Lucas Cadonau ist Direktor des Sirnacher Circus Balloni. Im Februar will er in der Türkei mit Flüchtlingskindern Zirkus machen. Dafür sucht er Unterstützung.

Drucken
Teilen
Bald in der Türkei aktiv: Lucas Cadonau vom Sirnacher Circus Balloni. (Bild: pd)

Bald in der Türkei aktiv: Lucas Cadonau vom Sirnacher Circus Balloni. (Bild: pd)

Herr Cadonau, wohin fahren Sie?

Lucas Cadonau: Ich reise nach Mardin, eine türkische Stadt an der Grenze. Dort gibt es ein Flüchtlingscamp. Im Februar werde ich für zwei Wochen mit Material und Requisiten dorthin reisen und mit den Flüchtlingskindern Zirkus machen.

Wie kamen Sie auf diese Idee?

Cadonau: In diesem Frühling sah ich eindrückliche Bilder der Flüchtlingsproblematik im Fernsehen. Zu sehen war da ein Flüchtlingslager, in dem auch Kinder untergebracht waren. Ich habe mich gefragt, was diese Kinder wohl den ganzen Tag machen und ob es eine Möglichkeit gibt, sie von ihrem harten Alltag und Schicksal etwas abzulenken. Da kam die Zirkus-Idee ziemlich schnell.

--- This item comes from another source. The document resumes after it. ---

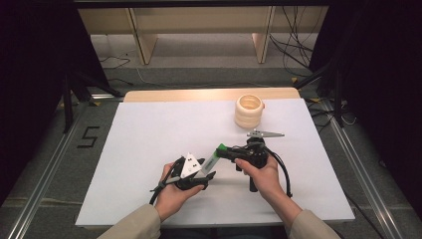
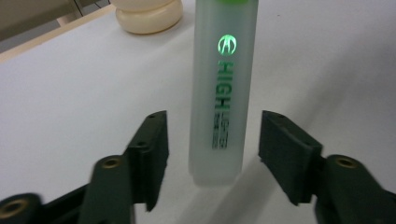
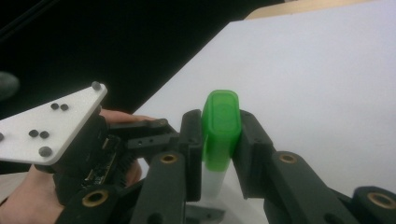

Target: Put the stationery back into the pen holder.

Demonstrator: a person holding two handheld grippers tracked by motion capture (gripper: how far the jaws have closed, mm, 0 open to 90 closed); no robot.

Wie hat sich diese Möglichkeit nun ergeben?

Cadonau: Mit meiner Zirkus-Idee habe ich es bei vielen Hilfswerken versucht, ich wollte diesen Kindern helfen. Die Organisationen fanden meine Idee zwar alle gut, konnten sich aber zu wenig darum kümmern. Im September erhielten einige Schweizer Zirkusse ein Schreiben eines Hilfswerks aus der Türkei, welches exakt danach suchte, was ich bieten konnte: Unterstützung für einen Zirkus mit Flüchtlingskindern. Für mich war sofort klar, dass ich da hin musste.

Sie gehen in ein Flüchtlingscamp unweit der syrischen Grenze. Was sagt Ihr Umfeld dazu?

Cadonau: Natürlich gab es kleine Bedenken zur Sicherheit. Aber ich habe schon ohne Probleme Zirkus in afrikanischen Slums gemacht. Meine Familie weiss, wie wichtig mir das Reisen ist, und respektiert das auch.

Was werden Sie mit den Kindern im Camp machen?

Cadonau: Bei früheren Projekten habe ich festgestellt, dass Zirkus völker-, sprachen- und generationenübergreifend funktioniert. Bewährt haben sich vor allem Clownnummern. Ein Teil des Engagements wird auch sein, hier Geld zu sammeln. Zwar arbeiten wir alle freiwillig und ohne Entgelt mit, trotzdem braucht es Geld für dieses soziale Projekt.